И по тому, как он дотронулся до Клавдиного плеча, Жмакин вдруг решил, что этот человек любит Клавдию и ненавидит его.
— Ладно, — сказал он, — желаю счастья.
Помахал рукой и пошел по дороге.
А Клавдия побежала за ним, он слышал ее дыхание, но не останавливался. Она схватила его за руку и сказала:
— Не мучай меня, Леша.
— Я никого не мучаю, — сказал он, не глядя на нее, — я сам себя мучаю.
— И меня, и меня.
— И тебя, — сказал он, — и вот тебе слово: стану человеком — приду, не стану — не приду. Поняла?
Он был совершенно бледен, и голос его дрожал.
— К черту, — сказал он, — понятно? И этого холуя гони, я лучше его. Он вылитый жираф…
Клавдия засмеялась с глазами, полными слез, и легонько толкнула его.
— Иди.
— Да, иду.
Еще они посмотрели друг на друга. Она была такая некрасивая в эти секунды, такая жалкая, синяя, измученная.
— Иди, — еще раз сказала она, — иди, маленький мой, иди!
Он пошел обессиленный, давая себе страшные клятвы, что не обернется, но не выдержал и обернулся.
Жалко улыбаясь, она глядела ему вслед. Такой он и запомнил ее и такой любил всегда, когда ее не было с ним.
В театре и дома
Накануне премьеры Балашова и Лапшин провожали Ханина, уезжавшего на несколько дней в Москву. На Невском нельзя было протолкаться, продавали привязанные к палочкам букеты фиалок, а Катерина Васильевна жаловалась, что ей жарко даже в вязаной кофточке и что хорошо бы, наверное, искупаться. Ханин перекинул свой плащ через плечо, купил Кате много фиалок и весело хвастался:
— Не верите, что именно меня отправят на это дело? А я вот говорю — лучше меня никто такой материал сделать и подать не может. Лика и та с этим соглашалась…

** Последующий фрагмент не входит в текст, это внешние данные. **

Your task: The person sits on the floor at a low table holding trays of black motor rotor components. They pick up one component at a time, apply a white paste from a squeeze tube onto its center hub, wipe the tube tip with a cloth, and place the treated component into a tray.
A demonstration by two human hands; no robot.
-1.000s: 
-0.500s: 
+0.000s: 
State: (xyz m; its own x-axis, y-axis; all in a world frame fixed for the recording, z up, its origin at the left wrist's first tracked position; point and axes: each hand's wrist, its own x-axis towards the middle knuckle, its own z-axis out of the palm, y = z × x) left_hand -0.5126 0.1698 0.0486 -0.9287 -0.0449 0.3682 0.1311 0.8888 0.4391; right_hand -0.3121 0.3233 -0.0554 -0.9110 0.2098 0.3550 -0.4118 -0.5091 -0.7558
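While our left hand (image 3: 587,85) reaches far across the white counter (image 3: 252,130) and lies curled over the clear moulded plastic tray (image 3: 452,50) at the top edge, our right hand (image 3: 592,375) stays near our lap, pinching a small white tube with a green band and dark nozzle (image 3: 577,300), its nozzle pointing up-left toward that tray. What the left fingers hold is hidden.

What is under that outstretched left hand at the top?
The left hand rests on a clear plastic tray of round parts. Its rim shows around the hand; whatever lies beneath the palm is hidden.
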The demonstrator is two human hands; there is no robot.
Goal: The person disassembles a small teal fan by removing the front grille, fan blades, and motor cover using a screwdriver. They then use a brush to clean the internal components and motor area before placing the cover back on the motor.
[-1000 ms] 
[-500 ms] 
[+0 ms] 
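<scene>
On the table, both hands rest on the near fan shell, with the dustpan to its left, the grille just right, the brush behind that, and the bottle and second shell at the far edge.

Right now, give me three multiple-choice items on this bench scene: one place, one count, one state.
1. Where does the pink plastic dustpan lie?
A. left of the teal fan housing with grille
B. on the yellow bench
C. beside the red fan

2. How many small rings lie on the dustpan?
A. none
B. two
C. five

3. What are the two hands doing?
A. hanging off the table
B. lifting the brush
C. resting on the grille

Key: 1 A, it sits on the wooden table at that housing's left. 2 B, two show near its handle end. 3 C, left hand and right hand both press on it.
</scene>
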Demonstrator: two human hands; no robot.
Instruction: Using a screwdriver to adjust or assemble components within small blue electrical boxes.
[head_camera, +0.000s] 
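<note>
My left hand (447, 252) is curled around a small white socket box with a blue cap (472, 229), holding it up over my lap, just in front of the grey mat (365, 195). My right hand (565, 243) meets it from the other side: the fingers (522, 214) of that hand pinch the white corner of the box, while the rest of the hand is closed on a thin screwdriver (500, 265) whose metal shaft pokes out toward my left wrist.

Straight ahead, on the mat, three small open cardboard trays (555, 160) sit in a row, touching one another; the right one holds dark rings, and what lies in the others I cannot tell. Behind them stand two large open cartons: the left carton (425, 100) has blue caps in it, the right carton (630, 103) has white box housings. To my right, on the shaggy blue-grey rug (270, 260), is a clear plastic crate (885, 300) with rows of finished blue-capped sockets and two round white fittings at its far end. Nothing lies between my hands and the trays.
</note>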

Сквозь стекла вагона было видно, как он ходил по коридору, точно по своей комнате, как он с кем-то быстро познакомился, как умело и удобно повесил в купе палку на крючок, а чемодан забросил в сетку. Когда поезд ушел и открылось свободное пространство путей, рельсов, стрелок и зеленых далеких огоньков и когда стало видно розовое вечернее небо, Катерина Васильевна взяла Лапшина под руку и сказала спокойным голосом:
— А я ведь завтра непременно провалюсь, Иван Михайлович.
— Это почему?
— Очень просто. Только поймите меня правильно, я пьесу не ругаю, но такое я играть не могу. Там одни только подтексты, я это ненавижу.
— Какие такие подтексты? — туповато осведомился Лапшин.
— Ну, это трудно растолковать! — В голосе ее прозвучало раздражение. — Это, например, когда меня бросил муж и мне это горько, то я никому не говорю про то, что меня муж бросил и что мне от этого плохо, а говорю, например: «Вторые сутки не горит электричество и водопровод испортился», а зрители должны понимать, что я страдаю по мужу и что это у меня такой образ.
— Ну да?
— А я не могу, хоть это нынче очень модно. Я хочу нормальную бабу играть и завыть, как в жизни брошенные бабы воют. Я не хочу про водопровод.
— Так-то так, а Абрамов и Давыдов? — хитро напомнил Лапшин.